• [THE TASK] Return, character for character, the lines from the one bearing "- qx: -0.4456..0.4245" through the end of the material. Omit everything before that line.

• [DATA BELOW]
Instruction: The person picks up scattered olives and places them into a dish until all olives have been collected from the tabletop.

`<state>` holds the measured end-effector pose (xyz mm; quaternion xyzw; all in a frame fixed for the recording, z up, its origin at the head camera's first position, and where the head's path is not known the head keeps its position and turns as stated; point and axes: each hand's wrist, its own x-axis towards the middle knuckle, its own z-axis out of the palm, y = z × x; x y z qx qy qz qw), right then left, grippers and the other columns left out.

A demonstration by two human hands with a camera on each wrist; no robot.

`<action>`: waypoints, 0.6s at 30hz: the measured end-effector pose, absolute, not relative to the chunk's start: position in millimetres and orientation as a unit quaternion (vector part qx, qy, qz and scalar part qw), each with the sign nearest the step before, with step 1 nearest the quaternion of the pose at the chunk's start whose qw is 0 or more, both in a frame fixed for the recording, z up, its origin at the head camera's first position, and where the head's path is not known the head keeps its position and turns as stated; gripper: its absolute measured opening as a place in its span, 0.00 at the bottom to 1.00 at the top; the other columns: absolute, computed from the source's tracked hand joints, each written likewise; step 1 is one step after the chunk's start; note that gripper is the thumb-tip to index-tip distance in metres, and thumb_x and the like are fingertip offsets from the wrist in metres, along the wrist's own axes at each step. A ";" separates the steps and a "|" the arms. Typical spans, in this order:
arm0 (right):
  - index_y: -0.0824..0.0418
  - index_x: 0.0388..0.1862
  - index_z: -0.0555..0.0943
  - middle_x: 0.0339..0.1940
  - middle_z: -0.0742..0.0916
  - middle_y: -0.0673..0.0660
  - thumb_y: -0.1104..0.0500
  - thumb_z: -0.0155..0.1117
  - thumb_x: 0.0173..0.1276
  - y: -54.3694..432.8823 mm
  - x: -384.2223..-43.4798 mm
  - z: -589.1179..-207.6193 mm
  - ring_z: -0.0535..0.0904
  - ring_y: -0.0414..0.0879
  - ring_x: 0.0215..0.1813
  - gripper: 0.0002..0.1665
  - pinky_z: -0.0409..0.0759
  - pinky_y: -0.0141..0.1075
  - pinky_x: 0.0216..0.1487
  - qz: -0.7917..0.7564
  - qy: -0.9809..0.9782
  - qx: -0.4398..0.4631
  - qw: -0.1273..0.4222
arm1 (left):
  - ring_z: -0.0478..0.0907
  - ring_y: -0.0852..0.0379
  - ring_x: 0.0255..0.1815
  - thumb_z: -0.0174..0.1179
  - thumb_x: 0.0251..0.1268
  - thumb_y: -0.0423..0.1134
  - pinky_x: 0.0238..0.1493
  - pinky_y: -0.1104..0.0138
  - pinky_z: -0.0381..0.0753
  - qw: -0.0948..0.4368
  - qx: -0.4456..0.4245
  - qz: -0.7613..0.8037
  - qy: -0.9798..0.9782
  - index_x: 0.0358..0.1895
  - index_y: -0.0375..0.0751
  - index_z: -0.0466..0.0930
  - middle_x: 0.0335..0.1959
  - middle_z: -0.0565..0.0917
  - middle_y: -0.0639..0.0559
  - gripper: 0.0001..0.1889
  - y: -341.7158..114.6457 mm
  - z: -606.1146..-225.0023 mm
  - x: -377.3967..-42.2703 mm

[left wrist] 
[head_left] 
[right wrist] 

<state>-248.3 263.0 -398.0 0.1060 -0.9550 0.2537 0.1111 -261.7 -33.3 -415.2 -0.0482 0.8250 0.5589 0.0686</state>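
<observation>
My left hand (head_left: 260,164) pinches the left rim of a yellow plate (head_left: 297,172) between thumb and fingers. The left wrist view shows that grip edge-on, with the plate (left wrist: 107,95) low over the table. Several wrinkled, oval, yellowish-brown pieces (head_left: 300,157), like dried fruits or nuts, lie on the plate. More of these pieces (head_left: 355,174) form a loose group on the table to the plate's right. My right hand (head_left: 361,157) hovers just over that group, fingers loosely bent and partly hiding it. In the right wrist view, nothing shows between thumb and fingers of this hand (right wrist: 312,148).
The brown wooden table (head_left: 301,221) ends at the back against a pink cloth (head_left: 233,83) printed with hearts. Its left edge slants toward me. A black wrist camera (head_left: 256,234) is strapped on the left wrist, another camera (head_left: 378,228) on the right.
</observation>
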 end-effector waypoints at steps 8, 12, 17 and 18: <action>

• [TASK RESPONSE]
  - qx: -0.4456..0.4245
  - qz: -0.7613..0.8037
  - qy: -0.9798..0.9782
  - index_x: 0.0358..0.1895
  - index_y: -0.0375..0.0751
  - index_z: -0.0466..0.0930
  - middle_x: 0.0335..0.1959
  - middle_z: -0.0565..0.0917
  - middle_y: -0.0639..0.0559
  - gripper: 0.0001..0.1889
  - y: -341.7158..114.6457 mm
  - z: -606.1146..-225.0023 mm
  - x: -377.3967..-42.2703 mm

[left wrist] 
[head_left] 
[right wrist] 

<state>-248.3 263.0 -398.0 0.1060 -0.9550 0.2537 0.1111 -261.7 -33.3 -415.2 -0.0482 0.8250 0.5589 0.0686</state>
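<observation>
My left hand (head_left: 260,164) pinches the left rim of a yellow plate (head_left: 297,172) between thumb and fingers. The left wrist view shows that grip edge-on, with the plate (left wrist: 107,95) low over the table. Several wrinkled, oval, yellowish-brown pieces (head_left: 300,157), like dried fruits or nuts, lie on the plate. More of these pieces (head_left: 355,174) form a loose group on the table to the plate's right. My right hand (head_left: 361,157) hovers just over that group, fingers loosely bent and partly hiding it. In the right wrist view, nothing shows between thumb and fingers of this hand (right wrist: 312,148).
The brown wooden table (head_left: 301,221) ends at the back against a pink cloth (head_left: 233,83) printed with hearts. Its left edge slants toward me. A black wrist camera (head_left: 256,234) is strapped on the left wrist, another camera (head_left: 378,228) on the right.
</observation>
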 end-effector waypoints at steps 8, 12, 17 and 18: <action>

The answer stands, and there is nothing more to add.